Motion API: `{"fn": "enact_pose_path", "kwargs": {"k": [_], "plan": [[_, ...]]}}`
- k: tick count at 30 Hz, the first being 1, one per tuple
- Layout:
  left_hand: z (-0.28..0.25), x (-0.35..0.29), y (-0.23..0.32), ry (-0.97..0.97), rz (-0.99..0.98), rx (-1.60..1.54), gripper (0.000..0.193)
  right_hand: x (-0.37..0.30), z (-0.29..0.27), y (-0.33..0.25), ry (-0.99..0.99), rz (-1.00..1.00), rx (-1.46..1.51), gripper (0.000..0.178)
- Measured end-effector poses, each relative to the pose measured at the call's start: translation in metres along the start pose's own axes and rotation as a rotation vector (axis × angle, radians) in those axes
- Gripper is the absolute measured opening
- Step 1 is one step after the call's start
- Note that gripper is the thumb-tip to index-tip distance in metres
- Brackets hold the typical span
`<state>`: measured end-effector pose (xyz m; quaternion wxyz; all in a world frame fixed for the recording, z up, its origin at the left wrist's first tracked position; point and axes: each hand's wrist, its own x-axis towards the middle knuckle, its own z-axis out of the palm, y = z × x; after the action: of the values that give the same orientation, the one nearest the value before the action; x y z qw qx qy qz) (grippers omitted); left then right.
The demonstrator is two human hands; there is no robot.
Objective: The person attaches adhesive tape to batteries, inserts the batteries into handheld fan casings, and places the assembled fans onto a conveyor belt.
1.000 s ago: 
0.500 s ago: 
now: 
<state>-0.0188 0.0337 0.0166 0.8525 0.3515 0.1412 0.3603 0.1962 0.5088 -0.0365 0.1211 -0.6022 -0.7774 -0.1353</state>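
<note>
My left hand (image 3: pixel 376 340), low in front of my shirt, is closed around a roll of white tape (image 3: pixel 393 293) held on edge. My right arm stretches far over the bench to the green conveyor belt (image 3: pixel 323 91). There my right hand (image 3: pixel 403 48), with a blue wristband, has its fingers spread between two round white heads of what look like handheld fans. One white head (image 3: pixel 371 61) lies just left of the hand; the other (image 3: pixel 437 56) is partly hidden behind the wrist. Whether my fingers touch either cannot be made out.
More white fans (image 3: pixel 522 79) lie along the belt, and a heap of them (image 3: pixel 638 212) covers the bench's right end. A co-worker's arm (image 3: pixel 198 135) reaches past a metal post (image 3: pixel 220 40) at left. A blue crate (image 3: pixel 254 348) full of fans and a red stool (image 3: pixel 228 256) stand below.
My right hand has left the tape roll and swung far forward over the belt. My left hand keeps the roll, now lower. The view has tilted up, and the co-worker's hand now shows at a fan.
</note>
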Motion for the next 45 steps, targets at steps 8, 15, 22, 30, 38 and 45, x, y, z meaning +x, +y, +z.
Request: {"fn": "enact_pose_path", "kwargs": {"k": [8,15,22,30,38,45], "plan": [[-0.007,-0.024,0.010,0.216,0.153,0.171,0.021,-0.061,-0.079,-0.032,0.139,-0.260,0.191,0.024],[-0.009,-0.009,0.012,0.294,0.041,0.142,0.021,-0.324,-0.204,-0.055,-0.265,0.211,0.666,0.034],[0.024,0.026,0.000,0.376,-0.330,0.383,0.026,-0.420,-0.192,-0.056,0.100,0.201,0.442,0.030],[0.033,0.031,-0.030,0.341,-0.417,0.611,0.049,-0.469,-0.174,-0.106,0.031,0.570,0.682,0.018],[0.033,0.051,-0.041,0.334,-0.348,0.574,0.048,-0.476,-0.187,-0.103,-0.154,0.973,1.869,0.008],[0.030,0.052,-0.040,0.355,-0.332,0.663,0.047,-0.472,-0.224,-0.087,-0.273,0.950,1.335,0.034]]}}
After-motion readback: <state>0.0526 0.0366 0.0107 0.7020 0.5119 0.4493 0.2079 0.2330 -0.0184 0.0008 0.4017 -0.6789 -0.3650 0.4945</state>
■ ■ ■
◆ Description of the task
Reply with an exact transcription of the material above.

◆ Exercise output
Motion API: `{"fn": "enact_pose_path", "kwargs": {"k": [_], "plan": [[_, ...]]}}`
- k: tick count at 30 Hz, the first being 1, one per tuple
- Layout:
  left_hand: z (-0.28..0.25), x (-0.35..0.29), y (-0.23..0.32), ry (-0.97..0.97), rz (-0.99..0.98), rx (-1.60..1.54), gripper (0.000..0.193)
  right_hand: x (-0.37..0.30), z (-0.29..0.27), y (-0.33..0.25), ry (-0.99..0.99), rz (-1.00..1.00), rx (-1.46..1.51), gripper (0.000..0.178)
- Measured end-effector poses, each relative to the pose measured at the call's start: translation in metres along the start pose's own axes and rotation as a rotation vector (axis × angle, radians) in those axes
- Gripper is the absolute measured opening
- Step 1 is one step after the call's start
- Note that gripper is the thumb-tip to index-tip distance in metres
- Brackets hold the typical span
`<state>`: measured end-effector pose (xyz m; quaternion wxyz; all in a world frame fixed for the recording, z up, its origin at the left wrist's first tracked position; point and axes: each hand's wrist, its own x-axis towards the middle knuckle, its own z-axis out of the palm, y = z × x; after the action: of the values that give the same orientation, the one nearest the value before the action; x y z qw qx qy qz) (grippers omitted); left then right.
The demonstrator is two human hands; there is no robot.
Objective: The person attaches adhesive tape to batteries, inserts the batteries into handheld fan casings, and places the assembled fans onto a conveyor belt.
1.000 s ago: 
0.500 s ago: 
now: 
<state>-0.0188 0.0337 0.0166 0.8525 0.3515 0.1412 0.3603 0.1962 0.5088 -0.0365 0.1211 -0.6022 -0.7774 -0.1353</state>
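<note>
My left hand (image 3: pixel 376 340), low in front of my shirt, is closed around a roll of white tape (image 3: pixel 393 293) held on edge. My right arm stretches far over the bench to the green conveyor belt (image 3: pixel 323 91). There my right hand (image 3: pixel 403 48), with a blue wristband, has its fingers spread between two round white heads of what look like handheld fans. One white head (image 3: pixel 371 61) lies just left of the hand; the other (image 3: pixel 437 56) is partly hidden behind the wrist. Whether my fingers touch either cannot be made out.
More white fans (image 3: pixel 522 79) lie along the belt, and a heap of them (image 3: pixel 638 212) covers the bench's right end. A co-worker's arm (image 3: pixel 198 135) reaches past a metal post (image 3: pixel 220 40) at left. A blue crate (image 3: pixel 254 348) full of fans and a red stool (image 3: pixel 228 256) stand below.
My right hand has left the tape roll and swung far forward over the belt. My left hand keeps the roll, now lower. The view has tilted up, and the co-worker's hand now shows at a fan.
</note>
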Motion for the next 45 steps, targets at steps 8, 15, 22, 30, 38 and 45, x, y, z meaning +x, +y, +z.
Request: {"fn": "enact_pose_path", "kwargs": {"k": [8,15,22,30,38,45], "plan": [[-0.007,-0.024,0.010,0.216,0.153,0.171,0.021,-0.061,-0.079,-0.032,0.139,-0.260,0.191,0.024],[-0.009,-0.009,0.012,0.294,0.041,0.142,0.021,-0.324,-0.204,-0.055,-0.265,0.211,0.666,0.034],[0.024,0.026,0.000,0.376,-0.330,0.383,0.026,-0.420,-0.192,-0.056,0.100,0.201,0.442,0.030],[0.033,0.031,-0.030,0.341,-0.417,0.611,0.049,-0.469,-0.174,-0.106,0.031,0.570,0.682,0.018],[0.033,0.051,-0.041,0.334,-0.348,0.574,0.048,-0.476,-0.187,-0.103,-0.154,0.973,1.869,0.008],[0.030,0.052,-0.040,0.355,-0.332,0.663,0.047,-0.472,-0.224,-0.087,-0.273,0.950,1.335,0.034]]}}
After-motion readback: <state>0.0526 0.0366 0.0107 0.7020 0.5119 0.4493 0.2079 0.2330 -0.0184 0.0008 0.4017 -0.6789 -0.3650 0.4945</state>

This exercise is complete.